TASK DETAILS = Print the records below verbatim.

*** EXTRACTED INFORMATION ***

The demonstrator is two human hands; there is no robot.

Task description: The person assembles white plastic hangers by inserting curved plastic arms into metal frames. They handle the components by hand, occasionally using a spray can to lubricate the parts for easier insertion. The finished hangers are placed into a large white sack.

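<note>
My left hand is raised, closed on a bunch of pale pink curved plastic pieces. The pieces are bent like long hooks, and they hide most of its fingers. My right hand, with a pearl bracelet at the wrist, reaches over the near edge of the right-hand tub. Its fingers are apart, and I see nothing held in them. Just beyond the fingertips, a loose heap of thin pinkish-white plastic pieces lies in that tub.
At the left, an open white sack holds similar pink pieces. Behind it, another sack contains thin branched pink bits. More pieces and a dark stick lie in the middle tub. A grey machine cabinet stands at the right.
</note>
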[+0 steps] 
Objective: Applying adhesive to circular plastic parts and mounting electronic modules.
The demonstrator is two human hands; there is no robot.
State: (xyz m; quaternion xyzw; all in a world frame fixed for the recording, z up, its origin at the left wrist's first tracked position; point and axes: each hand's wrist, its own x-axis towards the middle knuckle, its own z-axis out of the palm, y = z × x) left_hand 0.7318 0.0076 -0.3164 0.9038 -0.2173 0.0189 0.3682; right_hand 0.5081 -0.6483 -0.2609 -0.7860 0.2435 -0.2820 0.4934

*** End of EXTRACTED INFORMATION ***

OUTPUT FOR THIS TASK =
The demonstrator is two human hands; there is no robot.

Task description: The person assembles white plastic hangers by inserting curved plastic arms into metal frames. They handle the components by hand, occasionally using a spray can to lubricate the parts for easier insertion. The finished hangers are placed into a large white sack.

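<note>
My left hand is raised, closed on a bunch of pale pink curved plastic pieces. The pieces are bent like long hooks, and they hide most of its fingers. My right hand, with a pearl bracelet at the wrist, reaches over the near edge of the right-hand tub. Its fingers are apart, and I see nothing held in them. Just beyond the fingertips, a loose heap of thin pinkish-white plastic pieces lies in that tub.
At the left, an open white sack holds similar pink pieces. Behind it, another sack contains thin branched pink bits. More pieces and a dark stick lie in the middle tub. A grey machine cabinet stands at the right.
</note>
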[+0 steps] 
Objective: Applying adhesive to circular plastic parts and mounting electronic modules.
The demonstrator is two human hands; there is no robot.
State: (xyz m; quaternion xyzw; all in a world frame fixed for the recording, z up, its origin at the left wrist's first tracked position; point and axes: each hand's wrist, its own x-axis towards the middle knuckle, its own z-axis out of the palm, y = z × x) left_hand 0.7318 0.0076 -0.3164 0.9038 -0.2173 0.0189 0.3682; right_hand 0.5081 -0.6483 -0.2609 -0.7860 0.2435 -0.2820 0.4934

The output is finished and nothing more is needed.